Open firewave opened this issue 5 months ago • 4 comments

a.h

int h;

a.cpp

#include "/s/GitHub/simplecpp-fw/a.h"

int i;
$  ./simplecpp -l a.cpp
1:
2:
3: int i ;
a.cpp:1: missing header: Header not found: "/s/GitHub/simplecpp-fw/a.h"
$ ls -l /s/GitHub/simplecpp-fw/a.h
-rw-r--r-- 1 User None 6 Oct 13 21:25 /s/GitHub/simplecpp-fw/a.h

It works with a Windows path:

$  ./simplecpp -l a.cpp

#line 1 "s:/GitHub/simplecpp-fw/a.h"
1: int h ;
#line 3 "a.cpp"
3: int i ;

firewave avatar Oct 13 '25 19:10 firewave

On Cygwin and MinGW MSYS it works with both.

I already tried switching to the stat code but that didn't help.

firewave avatar Oct 13 '25 19:10 firewave

The MSYS2 MINGW* environments are meant for building native Windows applications, not Cygwin or MSYS applications. I think we should draw a line and treat them as such, meaning that whenever we see _WIN32 (which we do for MINGW32/64, not for MSYS that instead targets MSYS/Cygwin and defines unix), that means we support only windows paths. There's no more reason to support unix paths on MINGW* than there is on MSVC. They're native windows applications that happen to be built within in MSYS2 environment.

glankk avatar Oct 20 '25 15:10 glankk

If you are using MSYS2 (i.e. the msys shell) on Windows the paths are Unix ones by default. And the application built in MSYS2 might also be run within regular Windows which would be using Windows paths.

With WSL it is the other way around. You can run regular Windows applications within the wsl shell using Unix paths (but I think there is some internal conversion going on - I have not looked into it yet).

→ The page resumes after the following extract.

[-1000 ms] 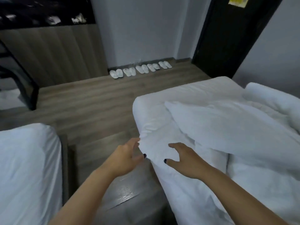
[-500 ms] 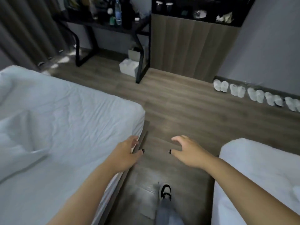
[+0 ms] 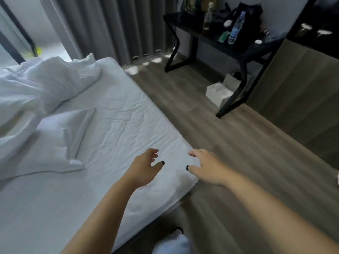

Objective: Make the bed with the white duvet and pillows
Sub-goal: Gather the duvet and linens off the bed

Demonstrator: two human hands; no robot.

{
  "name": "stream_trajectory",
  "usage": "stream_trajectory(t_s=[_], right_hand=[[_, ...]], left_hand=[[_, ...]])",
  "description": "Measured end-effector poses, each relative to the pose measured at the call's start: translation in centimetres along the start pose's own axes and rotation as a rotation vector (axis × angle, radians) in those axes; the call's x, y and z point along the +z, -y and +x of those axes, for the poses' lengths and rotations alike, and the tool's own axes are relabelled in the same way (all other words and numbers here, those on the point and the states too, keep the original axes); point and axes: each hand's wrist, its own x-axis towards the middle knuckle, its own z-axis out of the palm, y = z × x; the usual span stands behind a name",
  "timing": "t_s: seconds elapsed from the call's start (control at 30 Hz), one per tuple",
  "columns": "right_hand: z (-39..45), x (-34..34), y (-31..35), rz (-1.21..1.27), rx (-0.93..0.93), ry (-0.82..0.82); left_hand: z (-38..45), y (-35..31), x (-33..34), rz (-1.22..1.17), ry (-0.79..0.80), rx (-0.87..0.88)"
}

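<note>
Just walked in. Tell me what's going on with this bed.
A person is making the bed. Both hands are empty and open, reaching over its near corner: the left hand above the sheet, the right hand at the edge. The duvet is bunched up at the far left, not yet spread, and a pillow lies flat beside it.

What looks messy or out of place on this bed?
The duvet lies bunched in a heap at the bed's far left instead of spread flat, a pillow sits askew mid-mattress, and the sheet is wrinkled.
</note>
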Motion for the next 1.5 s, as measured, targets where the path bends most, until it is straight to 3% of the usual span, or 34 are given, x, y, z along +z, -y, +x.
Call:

I also looked into Cygwin but I cannot remember what its current state is.

I need to adjust the CI to test this properly as currently I am doing it manually.

firewave avatar Oct 21 '25 19:10 firewave

The MSYS2 shell uses unix paths, but that is only possible with native windows programs (including those compiled with mingw-w64) because these are translated to windows paths when passed to windows programs, as shown in this example:

~ $ pwd
/home/glank

~ $ cmd //c "echo pwd: " $(pwd)
pwd:  C:/msys64/home/glank

Notice how the /c switch to cmd has to be typed as //c to prevent the shell from translating it to C:/. The point is I think this is actually unrelated to how paths should be handled when targeting windows, regardless of our choice of compiler or shell.